• _TASK BRIEF_
Quote from the first line below through the line that contains "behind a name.", both included, and leave the pictures out.

DATA FOR PROCESSING section start

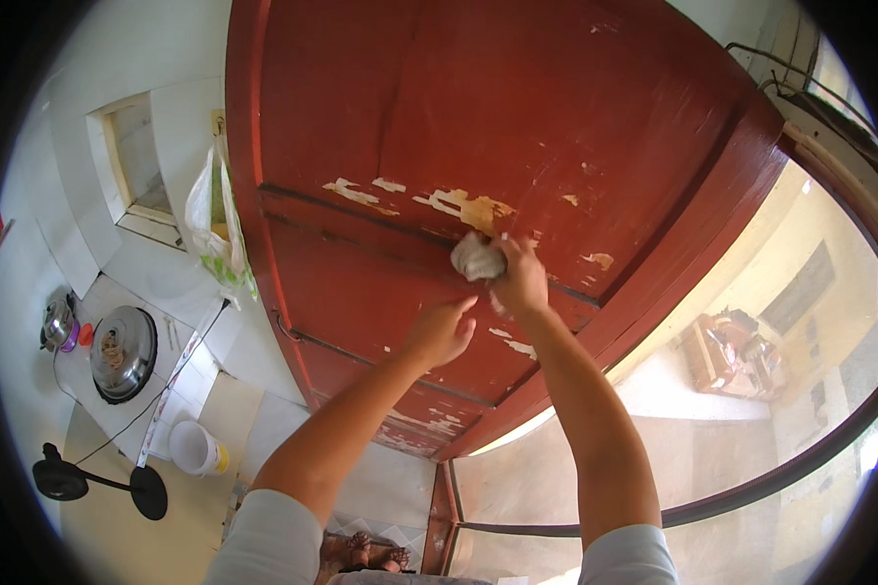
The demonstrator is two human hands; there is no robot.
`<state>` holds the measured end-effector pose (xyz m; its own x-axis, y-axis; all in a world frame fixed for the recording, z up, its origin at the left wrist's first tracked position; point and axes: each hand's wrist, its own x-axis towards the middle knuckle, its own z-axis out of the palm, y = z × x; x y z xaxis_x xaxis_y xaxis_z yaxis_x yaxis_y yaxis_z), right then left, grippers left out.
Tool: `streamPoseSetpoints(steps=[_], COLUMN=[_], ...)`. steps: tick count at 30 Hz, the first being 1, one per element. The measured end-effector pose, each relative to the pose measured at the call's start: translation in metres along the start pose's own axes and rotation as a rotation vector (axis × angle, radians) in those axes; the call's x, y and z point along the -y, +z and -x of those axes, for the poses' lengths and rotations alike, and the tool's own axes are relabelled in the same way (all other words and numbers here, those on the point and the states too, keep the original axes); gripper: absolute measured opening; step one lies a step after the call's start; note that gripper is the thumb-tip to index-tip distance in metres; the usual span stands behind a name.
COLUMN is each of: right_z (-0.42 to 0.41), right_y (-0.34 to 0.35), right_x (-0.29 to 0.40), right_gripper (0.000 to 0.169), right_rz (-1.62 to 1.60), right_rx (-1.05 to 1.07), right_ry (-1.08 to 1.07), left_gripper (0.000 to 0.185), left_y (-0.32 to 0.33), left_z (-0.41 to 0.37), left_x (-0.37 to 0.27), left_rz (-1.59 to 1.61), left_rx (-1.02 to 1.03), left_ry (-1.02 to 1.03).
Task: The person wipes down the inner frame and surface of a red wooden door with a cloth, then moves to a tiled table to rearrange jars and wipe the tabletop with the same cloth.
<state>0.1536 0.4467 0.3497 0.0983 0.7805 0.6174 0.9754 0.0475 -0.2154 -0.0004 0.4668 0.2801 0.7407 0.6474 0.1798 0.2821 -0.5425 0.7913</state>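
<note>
A red painted wooden panel door [424,110] stands before me, its paint flaked off in patches that show pale and tan beneath. My right hand [521,278] grips a crumpled greyish cloth [477,257] against the door, just below the largest flaked patch [468,208]. Lower and to the left, my left hand [443,333] is in front of the door with the index finger extended and nothing in it. More flaked paint [428,420] shows near the door's bottom.
At left are a counter with a lidded metal pan [124,351], a white bucket [197,447], a black fan or lamp [146,490] with a cord, and a hanging plastic bag [216,219]. A dark-framed mesh screen [512,468] is at right, with a cardboard box [732,358] beyond.
</note>
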Motion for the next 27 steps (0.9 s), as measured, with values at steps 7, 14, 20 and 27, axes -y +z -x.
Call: streamPoseSetpoints(steps=[7, 14, 20, 27], right_z=[0.057, 0.025, -0.043, -0.045], right_y=[-0.010, -0.067, -0.140, -0.134], right_x=[0.050, 0.005, -0.095, -0.128], right_gripper=[0.032, 0.034, 0.049, 0.052], right_rz=[-0.837, -0.135, 0.776, 0.891], right_rx=[0.700, -0.005, -0.503, -0.542], right_ry=[0.489, -0.154, -0.113, -0.217], left_gripper=[0.060, 0.039, 0.005, 0.046], left_y=[0.047, 0.016, -0.060, -0.120], left_z=[0.071, 0.091, 0.049, -0.047], left_x=[0.015, 0.051, 0.065, -0.019], left_rz=[1.363, 1.634, 0.714, -0.342], left_rx=[-0.269, -0.464, -0.639, -0.992], left_ry=[-0.245, -0.043, 0.227, 0.449])
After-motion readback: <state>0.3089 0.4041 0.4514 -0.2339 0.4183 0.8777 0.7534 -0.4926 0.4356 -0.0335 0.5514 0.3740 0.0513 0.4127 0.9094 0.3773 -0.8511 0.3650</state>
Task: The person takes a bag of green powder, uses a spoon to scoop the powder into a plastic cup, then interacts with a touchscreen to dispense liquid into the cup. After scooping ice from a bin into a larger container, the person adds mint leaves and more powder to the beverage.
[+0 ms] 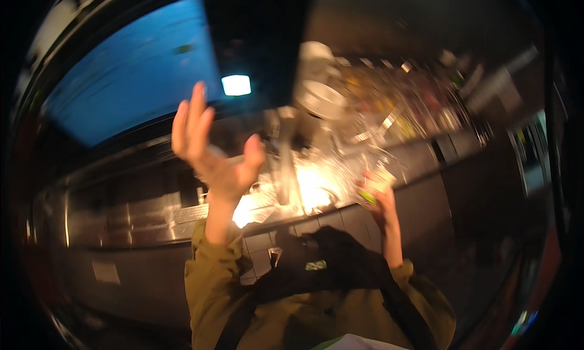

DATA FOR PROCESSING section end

• _RESPONSE AREA_
The demonstrator is two human hands; there is no robot.
`<state>` holds the measured end-effector pose (xyz m; its own x-axis, y-axis; all in a world frame fixed for the recording, z up, its origin at the left wrist's first tracked position; point and axes: each hand's wrist, its own x-axis towards the middle knuckle, its own z-axis out of the palm, y = z × x; x y z xaxis_x xaxis_y xaxis_z yaxis_x yaxis_y yaxis_z), right then left, grippers left out.
Tool: `streamPoseSetpoints(steps=[_], COLUMN=[_], ...)`. steps: tick count at 30 Hz, the first being 1, one per element. The measured end-effector pose, each relative to the pose measured at the call's start: translation in metres along the start pose's own axes and rotation as a rotation vector (axis × angle, radians) in those axes; the call's x, y and z point along the -y, +z and -x of those axes, for the poses' lengths and rotations alike, and the tool's own axes are relabelled in the same way (all other words and numbers here, those on the point and the states too, keep the original axes); gripper: absolute measured opening; step one lies a step after the call's start; note that gripper is the thumb-tip to index-tip distance in metres; the usual span stands behind a name.

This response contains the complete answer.